One operator, DNA in Finland, told TMN that the regulation still remains “challenging” for the Finnish market, and that the operator would have to consider its options from here around sustainability.
Pekka Väisänen, SVP Consumer Business, wrote:
“The suggested roaming regulation is challenging for the Finnish market. The removal of roaming surcharges is a step towards the right direction, but we think that the implementation should not punish the highly competitive Finnish mobile market. EU mobile markets should go towards Finnish model: more unlimited offers.
“Finns are pioneers of mobile data: World’s highest mobile data consumption/pop, unlimited bundles and prices among the lowest in the EU. According to a Tefficient survey, DNA customers are the biggest mobile data users in the world in 2016. Finns also travel more to Europe, than Europeans travel to the North.
“The wholesale price compromise in still high for the Finnish market and we consider our options now that the regulation is set.
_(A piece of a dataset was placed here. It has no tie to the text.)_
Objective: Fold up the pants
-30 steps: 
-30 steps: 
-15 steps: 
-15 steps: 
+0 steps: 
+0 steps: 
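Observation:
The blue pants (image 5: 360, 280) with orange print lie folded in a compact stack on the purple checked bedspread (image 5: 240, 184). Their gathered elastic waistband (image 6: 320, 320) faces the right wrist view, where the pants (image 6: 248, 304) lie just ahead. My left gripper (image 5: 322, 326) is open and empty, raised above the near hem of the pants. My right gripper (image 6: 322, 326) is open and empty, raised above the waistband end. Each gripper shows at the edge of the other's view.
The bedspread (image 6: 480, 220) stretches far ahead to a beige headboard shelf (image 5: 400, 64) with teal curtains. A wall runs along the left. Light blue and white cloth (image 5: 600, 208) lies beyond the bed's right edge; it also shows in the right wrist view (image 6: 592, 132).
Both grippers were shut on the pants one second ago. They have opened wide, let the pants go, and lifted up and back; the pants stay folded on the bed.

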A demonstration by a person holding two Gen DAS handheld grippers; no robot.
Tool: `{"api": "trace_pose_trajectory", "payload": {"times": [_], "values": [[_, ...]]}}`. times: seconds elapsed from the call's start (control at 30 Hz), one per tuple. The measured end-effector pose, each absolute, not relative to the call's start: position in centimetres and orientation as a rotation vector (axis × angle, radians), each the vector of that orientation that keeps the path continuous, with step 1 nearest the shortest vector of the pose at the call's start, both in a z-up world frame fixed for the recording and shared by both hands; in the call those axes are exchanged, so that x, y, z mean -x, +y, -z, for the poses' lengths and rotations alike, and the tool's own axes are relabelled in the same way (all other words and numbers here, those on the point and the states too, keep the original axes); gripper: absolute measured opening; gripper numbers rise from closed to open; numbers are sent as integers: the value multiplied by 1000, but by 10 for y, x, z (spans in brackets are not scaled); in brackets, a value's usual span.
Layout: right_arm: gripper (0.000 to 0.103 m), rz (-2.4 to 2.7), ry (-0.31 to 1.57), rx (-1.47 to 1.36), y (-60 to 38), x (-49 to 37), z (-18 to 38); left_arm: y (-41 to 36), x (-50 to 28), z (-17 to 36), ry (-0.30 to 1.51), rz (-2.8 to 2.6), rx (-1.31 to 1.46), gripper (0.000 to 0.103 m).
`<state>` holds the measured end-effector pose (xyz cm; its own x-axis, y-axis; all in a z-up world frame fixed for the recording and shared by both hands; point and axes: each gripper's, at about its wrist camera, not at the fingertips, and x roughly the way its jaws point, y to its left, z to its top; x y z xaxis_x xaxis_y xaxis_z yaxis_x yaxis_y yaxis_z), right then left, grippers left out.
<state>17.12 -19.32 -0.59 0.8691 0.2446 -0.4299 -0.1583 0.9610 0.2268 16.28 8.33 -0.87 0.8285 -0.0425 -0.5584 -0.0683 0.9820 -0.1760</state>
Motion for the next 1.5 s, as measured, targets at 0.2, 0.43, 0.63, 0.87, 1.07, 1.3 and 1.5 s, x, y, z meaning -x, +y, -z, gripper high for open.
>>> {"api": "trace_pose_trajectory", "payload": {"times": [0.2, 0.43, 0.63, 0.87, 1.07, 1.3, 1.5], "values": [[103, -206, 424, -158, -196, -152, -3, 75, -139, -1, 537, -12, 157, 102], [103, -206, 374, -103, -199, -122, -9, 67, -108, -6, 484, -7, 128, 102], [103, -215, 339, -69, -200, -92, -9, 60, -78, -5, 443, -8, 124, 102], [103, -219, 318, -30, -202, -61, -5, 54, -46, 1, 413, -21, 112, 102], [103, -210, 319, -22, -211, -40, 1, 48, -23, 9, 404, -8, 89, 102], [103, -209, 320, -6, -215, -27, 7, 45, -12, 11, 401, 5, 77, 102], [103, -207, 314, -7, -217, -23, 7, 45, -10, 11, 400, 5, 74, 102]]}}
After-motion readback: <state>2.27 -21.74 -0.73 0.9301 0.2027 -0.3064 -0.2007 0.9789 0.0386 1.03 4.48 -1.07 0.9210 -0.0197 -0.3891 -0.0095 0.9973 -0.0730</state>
We will definitely discuss the sustainability mechanism with the Finnish NRA Ficora.“
Nor does it seem likely the deal will foster a market in innovative roaming providers. MVNO Europe, an association that lobbies for the interests of alternative providers, said, “The data caps set are much too high”. The body argues that for “smaller operators that pay wholesale access at the level of EU regulated caps, there is a high risk for these operators not being able to recover their costs”.
Although you may argue it makes little difference to consumers whether prices drop by decree or competition, MVNO Europe Vice-President, Innocenzo Genna stated,”European citizens expect the end of the roaming surcharges to happen without losing competitive tariffs and innovative offers: by contrast, with the present deal on wholesale caps, they will be heavily disappointed”.
The body argues that with “excessive” wholesale roaming charges, “dominant mobile operators will be the only ones to drive the market, adding barriers for smaller players.”
However, consumer groups appear to be happier with the outcome. A spokesperson for The European Consumer Organisation (BEUC) told TMN: “The lower the wholesale caps the better. We would have hoped them to be even lower but the deal which was struck is good from a competition point of view.”
In an official statement, Monique Goyens, Director General of BEUC, commented:
“We are relieved that EU legislators have shown ambition to deliver on their promise to end roaming charges. This deal ensures that roaming without surcharges will become a reality in June. The price caps which where agreed last night have a direct impact on how much mobile data a consumer can use when abroad. The lower the wholesale price cap, the larger the amount of data that consumers will have while roaming.”
And so the major operators are probably not facing a market in which smaller operators or MVNOs tempt customers away with extremely low cost roaming contracts. On the other hand, they are not going to be able to charge a premium for roaming, and low cost operators with heavy users (eg Finland and the others in the north) risk having to pay more in wholesale than they charge in domestic retail, which will give them issues.
Overall the story has not been a good look for mobile operators. They have been cast as greedy and obstructive and although they were effective in delaying matters, in wider terms this has been a PR battle they have largely lost – being unable to articulate their arguments or defend their position.
In the end, they did probably all they could do, which was string out roaming fees for a few more years while delaying the inevitable. And although the elimination of roaming fees started out as an expression of frustration with MNO’s high fees, it became something more.
With the European project under pressure, the end game on roaming was not just about how much money people pay to use their phones within the EU. It became a political imperative.